### Task details
Write out the data exactly, please, and omit the pictures.

· · ·

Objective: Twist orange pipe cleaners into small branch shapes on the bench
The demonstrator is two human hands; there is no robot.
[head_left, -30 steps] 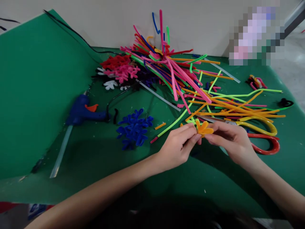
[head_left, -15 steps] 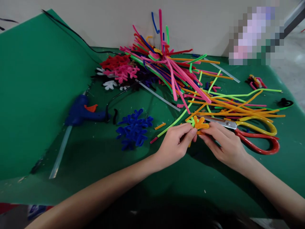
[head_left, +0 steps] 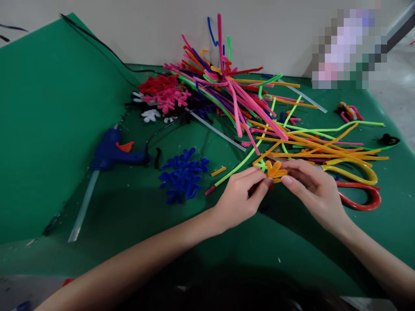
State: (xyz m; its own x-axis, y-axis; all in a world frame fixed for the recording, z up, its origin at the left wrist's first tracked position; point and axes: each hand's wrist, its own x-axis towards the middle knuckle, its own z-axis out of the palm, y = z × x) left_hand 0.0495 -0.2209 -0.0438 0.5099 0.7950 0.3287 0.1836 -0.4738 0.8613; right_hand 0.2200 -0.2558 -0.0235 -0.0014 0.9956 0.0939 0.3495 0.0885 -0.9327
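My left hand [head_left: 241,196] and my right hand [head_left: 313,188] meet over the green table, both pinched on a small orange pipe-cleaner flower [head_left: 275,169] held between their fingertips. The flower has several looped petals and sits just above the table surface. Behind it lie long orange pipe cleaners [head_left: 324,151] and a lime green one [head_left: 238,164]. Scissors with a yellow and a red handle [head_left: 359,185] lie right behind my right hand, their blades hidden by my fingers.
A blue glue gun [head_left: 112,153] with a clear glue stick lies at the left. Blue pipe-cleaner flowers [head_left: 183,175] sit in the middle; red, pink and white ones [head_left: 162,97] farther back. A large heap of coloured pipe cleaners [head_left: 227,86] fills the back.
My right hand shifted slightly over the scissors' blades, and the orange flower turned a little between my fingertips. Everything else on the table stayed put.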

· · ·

### Task response
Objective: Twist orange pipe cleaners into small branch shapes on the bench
The demonstrator is two human hands; there is no robot.
[head_left, -30 steps] 
[head_left, -15 steps] 
[head_left, +0 steps] 
State: (xyz m; its own x-axis, y-axis; all in a world frame fixed for the recording, z up, its origin at the left wrist's first tracked position; point and axes: each hand's wrist, its own x-axis towards the middle knuckle, its own z-axis out of the palm, y = z × x) left_hand 0.0495 -0.2209 -0.0438 0.5099 0.7950 0.3287 0.1836 -0.4738 0.8613; right_hand 0.2200 -0.2558 -0.0235 -0.0014 0.9956 0.0939 0.3495 0.0885 -0.9327
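My left hand [head_left: 241,196] and my right hand [head_left: 313,188] meet over the green table, both pinched on a small orange pipe-cleaner flower [head_left: 275,169] held between their fingertips. The flower has several looped petals and sits just above the table surface. Behind it lie long orange pipe cleaners [head_left: 324,151] and a lime green one [head_left: 238,164]. Scissors with a yellow and a red handle [head_left: 359,185] lie right behind my right hand, their blades hidden by my fingers.
A blue glue gun [head_left: 112,153] with a clear glue stick lies at the left. Blue pipe-cleaner flowers [head_left: 183,175] sit in the middle; red, pink and white ones [head_left: 162,97] farther back. A large heap of coloured pipe cleaners [head_left: 227,86] fills the back.
My right hand shifted slightly over the scissors' blades, and the orange flower turned a little between my fingertips. Everything else on the table stayed put.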

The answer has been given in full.